Problem description
Copy out each line of the data that holds the string "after".

[Stored entries]
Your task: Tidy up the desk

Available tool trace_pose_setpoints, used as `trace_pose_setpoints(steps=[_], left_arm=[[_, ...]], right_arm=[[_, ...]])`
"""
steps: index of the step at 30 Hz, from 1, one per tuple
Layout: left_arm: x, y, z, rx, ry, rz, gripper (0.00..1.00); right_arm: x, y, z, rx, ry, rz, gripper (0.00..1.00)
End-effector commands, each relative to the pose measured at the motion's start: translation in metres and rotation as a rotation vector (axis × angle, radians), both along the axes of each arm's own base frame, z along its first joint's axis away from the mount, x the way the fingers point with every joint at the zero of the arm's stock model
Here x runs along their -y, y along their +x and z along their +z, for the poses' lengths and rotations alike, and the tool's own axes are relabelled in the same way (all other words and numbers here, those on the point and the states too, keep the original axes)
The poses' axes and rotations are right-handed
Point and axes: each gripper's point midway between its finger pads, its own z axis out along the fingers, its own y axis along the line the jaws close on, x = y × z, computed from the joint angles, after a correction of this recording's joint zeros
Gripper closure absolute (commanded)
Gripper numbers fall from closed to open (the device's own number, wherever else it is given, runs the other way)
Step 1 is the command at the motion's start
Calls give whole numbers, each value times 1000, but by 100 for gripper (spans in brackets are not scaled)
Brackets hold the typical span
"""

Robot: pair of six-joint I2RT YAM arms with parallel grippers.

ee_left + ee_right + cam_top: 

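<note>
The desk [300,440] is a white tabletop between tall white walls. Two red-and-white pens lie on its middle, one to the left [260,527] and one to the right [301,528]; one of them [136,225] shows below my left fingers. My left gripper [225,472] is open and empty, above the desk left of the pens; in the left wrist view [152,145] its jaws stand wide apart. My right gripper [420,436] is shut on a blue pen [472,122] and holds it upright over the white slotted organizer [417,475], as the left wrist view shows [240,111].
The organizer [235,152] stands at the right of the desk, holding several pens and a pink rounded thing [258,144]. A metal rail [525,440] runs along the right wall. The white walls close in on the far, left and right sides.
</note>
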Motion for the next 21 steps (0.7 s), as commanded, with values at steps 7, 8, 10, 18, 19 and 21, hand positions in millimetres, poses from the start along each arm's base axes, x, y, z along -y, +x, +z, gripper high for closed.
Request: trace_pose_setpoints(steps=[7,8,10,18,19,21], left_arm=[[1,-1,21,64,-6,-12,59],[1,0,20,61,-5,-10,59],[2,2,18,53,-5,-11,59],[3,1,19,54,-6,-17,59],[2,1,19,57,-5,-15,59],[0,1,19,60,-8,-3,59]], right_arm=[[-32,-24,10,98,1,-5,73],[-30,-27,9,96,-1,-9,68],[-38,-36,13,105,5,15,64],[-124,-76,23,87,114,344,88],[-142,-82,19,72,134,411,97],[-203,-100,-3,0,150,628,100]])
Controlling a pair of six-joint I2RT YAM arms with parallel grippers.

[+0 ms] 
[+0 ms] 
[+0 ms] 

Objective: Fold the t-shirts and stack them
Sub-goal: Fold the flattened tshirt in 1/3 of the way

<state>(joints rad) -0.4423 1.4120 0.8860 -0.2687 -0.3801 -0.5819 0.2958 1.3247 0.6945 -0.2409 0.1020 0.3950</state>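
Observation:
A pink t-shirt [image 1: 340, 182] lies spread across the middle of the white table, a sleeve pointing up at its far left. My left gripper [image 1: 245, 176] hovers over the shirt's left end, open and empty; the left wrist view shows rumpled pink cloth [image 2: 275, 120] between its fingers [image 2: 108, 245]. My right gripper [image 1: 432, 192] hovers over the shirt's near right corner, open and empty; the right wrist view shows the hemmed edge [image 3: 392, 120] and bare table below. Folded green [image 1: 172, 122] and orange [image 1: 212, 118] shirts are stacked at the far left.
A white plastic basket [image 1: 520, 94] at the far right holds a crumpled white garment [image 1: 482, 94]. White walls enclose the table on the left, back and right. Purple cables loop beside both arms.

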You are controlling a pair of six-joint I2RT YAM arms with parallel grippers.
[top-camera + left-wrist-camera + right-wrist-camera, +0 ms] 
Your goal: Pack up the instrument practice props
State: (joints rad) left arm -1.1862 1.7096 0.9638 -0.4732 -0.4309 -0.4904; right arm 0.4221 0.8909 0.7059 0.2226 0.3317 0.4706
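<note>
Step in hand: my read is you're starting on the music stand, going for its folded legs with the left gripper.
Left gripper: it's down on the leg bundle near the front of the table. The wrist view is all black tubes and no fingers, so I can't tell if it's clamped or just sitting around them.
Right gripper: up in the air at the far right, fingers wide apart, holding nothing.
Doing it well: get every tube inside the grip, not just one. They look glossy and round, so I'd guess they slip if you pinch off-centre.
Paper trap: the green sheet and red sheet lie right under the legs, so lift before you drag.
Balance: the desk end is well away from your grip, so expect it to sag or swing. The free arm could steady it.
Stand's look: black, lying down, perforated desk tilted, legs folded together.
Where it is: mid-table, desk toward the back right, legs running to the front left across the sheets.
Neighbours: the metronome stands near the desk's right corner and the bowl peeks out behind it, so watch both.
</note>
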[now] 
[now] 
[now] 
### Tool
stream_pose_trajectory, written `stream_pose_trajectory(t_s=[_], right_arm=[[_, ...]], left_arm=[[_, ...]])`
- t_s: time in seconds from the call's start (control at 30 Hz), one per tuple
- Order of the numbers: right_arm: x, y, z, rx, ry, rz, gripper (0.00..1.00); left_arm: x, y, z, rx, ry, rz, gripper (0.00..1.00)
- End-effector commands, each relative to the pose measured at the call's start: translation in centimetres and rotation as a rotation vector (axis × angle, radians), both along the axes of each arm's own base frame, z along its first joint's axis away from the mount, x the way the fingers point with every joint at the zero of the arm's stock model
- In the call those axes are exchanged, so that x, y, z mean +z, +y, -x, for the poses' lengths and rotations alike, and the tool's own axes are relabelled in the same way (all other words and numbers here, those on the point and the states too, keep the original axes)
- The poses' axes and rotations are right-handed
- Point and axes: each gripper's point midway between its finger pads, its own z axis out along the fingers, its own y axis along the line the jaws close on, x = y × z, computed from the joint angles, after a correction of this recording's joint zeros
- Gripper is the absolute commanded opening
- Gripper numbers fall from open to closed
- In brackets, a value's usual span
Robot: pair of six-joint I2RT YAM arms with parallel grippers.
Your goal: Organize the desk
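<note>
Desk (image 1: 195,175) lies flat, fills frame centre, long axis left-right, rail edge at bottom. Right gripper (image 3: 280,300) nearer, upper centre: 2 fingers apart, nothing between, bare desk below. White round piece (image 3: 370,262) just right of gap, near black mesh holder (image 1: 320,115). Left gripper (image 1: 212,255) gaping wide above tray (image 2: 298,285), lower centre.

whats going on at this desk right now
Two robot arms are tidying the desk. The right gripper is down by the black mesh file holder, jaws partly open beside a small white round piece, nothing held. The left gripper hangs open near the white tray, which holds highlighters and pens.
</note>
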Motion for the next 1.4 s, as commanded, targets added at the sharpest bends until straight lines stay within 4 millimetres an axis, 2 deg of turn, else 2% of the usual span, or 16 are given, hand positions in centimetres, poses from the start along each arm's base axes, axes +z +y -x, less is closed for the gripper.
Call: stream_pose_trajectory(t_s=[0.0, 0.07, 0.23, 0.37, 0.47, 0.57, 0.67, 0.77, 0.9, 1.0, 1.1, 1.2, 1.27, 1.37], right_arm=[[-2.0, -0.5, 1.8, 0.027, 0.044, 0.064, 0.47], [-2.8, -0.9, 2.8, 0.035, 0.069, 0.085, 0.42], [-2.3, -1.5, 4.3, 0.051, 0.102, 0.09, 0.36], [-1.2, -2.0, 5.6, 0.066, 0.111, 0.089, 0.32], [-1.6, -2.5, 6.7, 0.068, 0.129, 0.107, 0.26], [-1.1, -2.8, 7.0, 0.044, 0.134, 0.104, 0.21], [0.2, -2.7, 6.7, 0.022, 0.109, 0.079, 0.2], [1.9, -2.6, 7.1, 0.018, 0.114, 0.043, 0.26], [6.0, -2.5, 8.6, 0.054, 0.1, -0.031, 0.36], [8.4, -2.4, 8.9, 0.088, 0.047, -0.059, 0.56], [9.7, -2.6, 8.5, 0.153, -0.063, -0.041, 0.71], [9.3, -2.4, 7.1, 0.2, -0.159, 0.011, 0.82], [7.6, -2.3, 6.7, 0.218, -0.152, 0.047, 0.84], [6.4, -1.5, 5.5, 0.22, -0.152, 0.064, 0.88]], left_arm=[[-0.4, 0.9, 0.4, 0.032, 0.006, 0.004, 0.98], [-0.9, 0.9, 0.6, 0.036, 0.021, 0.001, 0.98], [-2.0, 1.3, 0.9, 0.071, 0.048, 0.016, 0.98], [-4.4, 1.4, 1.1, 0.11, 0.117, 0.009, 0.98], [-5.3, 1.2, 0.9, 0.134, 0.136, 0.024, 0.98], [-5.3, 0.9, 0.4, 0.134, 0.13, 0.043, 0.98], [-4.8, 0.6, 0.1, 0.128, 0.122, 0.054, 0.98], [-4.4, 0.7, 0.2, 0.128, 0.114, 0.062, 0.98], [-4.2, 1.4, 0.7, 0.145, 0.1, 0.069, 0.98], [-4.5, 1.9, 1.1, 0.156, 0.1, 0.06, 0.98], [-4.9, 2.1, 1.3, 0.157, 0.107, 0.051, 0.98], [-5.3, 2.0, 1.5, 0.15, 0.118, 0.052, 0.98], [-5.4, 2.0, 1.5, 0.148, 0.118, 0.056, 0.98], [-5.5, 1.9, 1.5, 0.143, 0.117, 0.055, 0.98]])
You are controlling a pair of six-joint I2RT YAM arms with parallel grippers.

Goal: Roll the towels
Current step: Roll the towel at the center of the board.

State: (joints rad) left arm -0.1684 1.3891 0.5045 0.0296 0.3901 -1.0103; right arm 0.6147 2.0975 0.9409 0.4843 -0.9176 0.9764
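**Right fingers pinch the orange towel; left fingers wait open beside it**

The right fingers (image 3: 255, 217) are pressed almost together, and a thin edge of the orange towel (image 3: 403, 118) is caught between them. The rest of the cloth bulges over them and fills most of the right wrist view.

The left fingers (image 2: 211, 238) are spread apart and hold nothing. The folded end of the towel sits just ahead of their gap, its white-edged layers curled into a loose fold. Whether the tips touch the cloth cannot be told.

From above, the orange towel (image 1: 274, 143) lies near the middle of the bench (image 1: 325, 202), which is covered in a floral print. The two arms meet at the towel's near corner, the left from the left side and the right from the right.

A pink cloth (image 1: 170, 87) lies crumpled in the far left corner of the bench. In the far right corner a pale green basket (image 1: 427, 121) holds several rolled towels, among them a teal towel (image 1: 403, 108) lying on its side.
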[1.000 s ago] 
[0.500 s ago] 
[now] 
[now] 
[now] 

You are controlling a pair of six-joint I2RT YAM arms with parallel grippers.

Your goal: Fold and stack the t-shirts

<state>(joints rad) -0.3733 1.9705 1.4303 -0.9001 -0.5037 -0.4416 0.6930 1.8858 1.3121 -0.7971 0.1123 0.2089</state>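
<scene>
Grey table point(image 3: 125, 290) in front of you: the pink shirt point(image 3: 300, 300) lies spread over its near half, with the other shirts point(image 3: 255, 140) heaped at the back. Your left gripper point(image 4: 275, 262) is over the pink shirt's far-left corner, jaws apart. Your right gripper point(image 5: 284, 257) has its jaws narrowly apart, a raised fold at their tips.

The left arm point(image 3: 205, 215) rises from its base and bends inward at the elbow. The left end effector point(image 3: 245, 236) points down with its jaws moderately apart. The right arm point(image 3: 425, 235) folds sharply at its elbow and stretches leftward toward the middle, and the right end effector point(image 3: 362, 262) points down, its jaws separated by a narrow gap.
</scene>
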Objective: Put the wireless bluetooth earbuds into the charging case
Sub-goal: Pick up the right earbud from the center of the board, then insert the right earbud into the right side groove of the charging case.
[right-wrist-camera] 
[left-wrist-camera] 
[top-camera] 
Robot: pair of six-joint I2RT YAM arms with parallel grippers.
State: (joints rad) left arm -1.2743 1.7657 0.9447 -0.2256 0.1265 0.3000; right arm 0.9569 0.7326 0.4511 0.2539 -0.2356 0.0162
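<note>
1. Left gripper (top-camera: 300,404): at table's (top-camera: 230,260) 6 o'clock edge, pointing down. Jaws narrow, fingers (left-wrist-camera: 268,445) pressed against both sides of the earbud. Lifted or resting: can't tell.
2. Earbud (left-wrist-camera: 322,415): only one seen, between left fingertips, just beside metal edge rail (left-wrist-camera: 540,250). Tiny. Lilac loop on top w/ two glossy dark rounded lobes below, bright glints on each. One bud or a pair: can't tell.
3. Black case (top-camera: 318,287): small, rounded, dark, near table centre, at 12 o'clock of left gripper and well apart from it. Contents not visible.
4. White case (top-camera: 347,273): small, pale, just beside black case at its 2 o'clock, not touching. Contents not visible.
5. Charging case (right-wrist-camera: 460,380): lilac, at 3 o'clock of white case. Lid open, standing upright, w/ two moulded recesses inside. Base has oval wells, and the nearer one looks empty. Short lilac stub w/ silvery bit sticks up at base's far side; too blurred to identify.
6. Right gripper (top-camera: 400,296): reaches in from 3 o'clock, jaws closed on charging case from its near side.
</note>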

Response to the task
Point and axes: each gripper's point midway between its finger pads, its own z axis out along the fingers, its own y axis along the line the jaws close on, x = y × z, computed from the joint angles, after a correction of this recording's joint zeros
- Point and axes: each gripper's point midway between its finger pads, its own z axis out along the fingers, its own y axis along the line the jaws close on, x = y × z, computed from the joint angles, after a correction of this recording's joint zeros

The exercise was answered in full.